La pellicola cinematografica, soprattutto a causa del supporto rem-jet, richiede una lavorazione diversa da quella standard C-41. Il processo necessario è l'Eastman Color Negative 2 (ECN-2), il cui primo passo prevede l'utilizzo di un bagno alcalino per rimuovere lo strato antiriflesso posteriore. Ci sono anche differenze minori nel resto del processo. Se il negativo cinematografico è gestito attraverso un bagno standard C-41 per lo sviluppo delle pellicole a colori, lo strato antiriflesso (rem-jet) si scioglierà in parte, compromettendo così l'integrità dello sviluppatore, il che può, potenzialmente, rovinare anche la pellicola.

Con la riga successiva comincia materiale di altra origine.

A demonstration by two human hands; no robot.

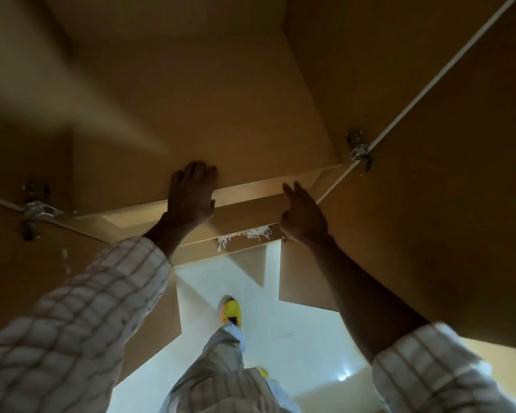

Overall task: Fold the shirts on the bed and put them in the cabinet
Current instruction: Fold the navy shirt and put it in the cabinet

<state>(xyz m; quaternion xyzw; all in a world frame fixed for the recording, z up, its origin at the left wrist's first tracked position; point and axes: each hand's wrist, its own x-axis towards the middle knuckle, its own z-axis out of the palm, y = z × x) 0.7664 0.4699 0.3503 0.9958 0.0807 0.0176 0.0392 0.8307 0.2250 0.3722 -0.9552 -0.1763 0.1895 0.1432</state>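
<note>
My left hand point(192, 195) lies flat on the cabinet point(221, 114) shelf edge at 12 o'clock; my right hand point(303, 217) hangs open at 1 o'clock. White fringed cloth point(245, 235), maybe a shirt, peeks from the shelf below, between them.

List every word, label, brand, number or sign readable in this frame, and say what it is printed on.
None: no readable text anywhere in this view.
The cabinet panels and doors are plain brown, with no labels.
The metal hinges show no legible stamp.
The yellow shoe has dark markings, too small and blurred to read as letters or a brand.
The checked sleeves carry only a grid pattern.
</note>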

Le due principali società di produzione di pellicole a colori per l'uso cinematografico sono Eastman Kodak e Fujifilm.
Sul finire degli anni ottanta, Kodak introdusse l'emulsione T-Grain (Tabular-grain), che costituì un avanzamento tecnologico in termini di forma e disposizione dei granuli di alogenuro d'argento nelle proprie pellicole. Il T-Grain è un granulo di alogenuro d'argento piatto che permette di avere una maggiore superficie, ottenendo quindi una maggiore sensibilità alla luce, con granuli relativamente piccoli e una struttura più uniforme da cui deriva una minore granulosità della pellicola. Ciò rende le pellicole più nitide e più sensibili. La tecnologia T-Grain fu impiegata per la prima volta dalla Kodak nella linea EXR di pellicole per uso cinematografico.[19] Questa fu ulteriormente perfezionata nel 1996 con la linea di emulsioni Vision, cui seguì la Vision2 nei primi anni dopo il 2000 e la Vision3 nel 2007.

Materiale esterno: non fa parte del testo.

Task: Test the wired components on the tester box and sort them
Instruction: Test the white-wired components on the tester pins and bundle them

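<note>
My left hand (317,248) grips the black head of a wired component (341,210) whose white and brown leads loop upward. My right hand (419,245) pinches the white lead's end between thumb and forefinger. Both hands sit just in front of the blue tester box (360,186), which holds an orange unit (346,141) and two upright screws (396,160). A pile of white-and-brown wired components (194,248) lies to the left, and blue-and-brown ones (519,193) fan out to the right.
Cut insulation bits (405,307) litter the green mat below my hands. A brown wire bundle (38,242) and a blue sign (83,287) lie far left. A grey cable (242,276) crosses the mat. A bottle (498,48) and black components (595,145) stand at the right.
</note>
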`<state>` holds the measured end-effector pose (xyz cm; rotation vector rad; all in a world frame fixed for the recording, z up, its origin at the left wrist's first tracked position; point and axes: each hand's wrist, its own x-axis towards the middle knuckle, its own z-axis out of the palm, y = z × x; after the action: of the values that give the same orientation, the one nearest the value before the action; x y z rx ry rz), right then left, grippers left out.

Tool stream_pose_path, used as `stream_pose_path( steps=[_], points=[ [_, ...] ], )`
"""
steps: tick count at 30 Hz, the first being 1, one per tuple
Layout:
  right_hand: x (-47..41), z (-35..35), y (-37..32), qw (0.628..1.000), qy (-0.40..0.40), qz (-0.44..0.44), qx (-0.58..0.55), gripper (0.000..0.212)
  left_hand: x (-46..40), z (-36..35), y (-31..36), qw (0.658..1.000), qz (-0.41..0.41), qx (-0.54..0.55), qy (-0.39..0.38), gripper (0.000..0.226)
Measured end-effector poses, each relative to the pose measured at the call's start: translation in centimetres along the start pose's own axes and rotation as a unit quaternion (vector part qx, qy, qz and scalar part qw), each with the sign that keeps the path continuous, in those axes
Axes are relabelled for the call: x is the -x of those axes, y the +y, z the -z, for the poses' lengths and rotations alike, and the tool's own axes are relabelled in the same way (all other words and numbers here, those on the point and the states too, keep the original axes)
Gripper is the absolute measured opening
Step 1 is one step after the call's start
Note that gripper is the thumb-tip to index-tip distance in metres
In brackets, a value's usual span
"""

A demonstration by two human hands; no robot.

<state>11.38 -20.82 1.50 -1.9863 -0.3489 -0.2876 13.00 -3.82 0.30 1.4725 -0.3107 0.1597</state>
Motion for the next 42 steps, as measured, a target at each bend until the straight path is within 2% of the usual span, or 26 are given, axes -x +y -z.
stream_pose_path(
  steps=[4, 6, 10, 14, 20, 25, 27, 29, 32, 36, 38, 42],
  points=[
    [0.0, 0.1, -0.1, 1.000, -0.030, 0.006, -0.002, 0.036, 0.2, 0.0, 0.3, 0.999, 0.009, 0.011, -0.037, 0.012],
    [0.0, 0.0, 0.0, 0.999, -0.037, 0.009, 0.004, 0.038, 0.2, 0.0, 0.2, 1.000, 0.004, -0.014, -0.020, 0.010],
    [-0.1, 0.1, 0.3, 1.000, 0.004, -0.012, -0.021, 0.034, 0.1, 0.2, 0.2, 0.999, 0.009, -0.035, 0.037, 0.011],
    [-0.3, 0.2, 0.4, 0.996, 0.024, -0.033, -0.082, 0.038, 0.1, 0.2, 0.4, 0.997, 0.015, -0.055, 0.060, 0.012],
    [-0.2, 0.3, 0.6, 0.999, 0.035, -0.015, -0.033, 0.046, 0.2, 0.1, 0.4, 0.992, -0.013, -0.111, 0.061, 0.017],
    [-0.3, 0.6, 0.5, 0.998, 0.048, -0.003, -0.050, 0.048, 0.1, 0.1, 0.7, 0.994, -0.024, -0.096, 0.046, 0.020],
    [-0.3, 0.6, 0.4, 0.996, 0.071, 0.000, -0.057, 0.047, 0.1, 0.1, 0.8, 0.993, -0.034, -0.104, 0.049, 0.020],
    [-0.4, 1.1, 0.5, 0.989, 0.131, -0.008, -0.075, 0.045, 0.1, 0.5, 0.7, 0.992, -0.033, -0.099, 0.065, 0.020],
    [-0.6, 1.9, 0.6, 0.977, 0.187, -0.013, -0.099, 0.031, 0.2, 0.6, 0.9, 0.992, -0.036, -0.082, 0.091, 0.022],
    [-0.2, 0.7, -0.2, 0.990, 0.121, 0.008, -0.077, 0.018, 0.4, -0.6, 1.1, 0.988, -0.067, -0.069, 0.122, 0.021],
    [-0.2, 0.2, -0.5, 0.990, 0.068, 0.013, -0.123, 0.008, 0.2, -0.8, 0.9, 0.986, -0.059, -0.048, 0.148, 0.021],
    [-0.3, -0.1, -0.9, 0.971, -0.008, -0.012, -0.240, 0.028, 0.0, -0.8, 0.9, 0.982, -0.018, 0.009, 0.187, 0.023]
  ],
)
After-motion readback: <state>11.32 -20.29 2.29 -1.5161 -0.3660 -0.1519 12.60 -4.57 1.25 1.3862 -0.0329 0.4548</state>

Anche Fuji integra granuli piatti nelle sue pellicole SUFG (Super Unified Fine Grain). In questo caso il granulo SUFG non è solo piatto, ma anche esagonale e regolare nella forma in tutti gli strati di emulsione. Come il T-grain, presenta una maggiore superficie in un granulo più piccolo (di dimensione pari a circa un terzo rispetto al granulo tradizionale) a parità di sensibilità alla luce. Nel 2005 Fuji presentò la pellicola per uso cinematografico Eterna 500T, la prima in una nuova linea di emulsioni.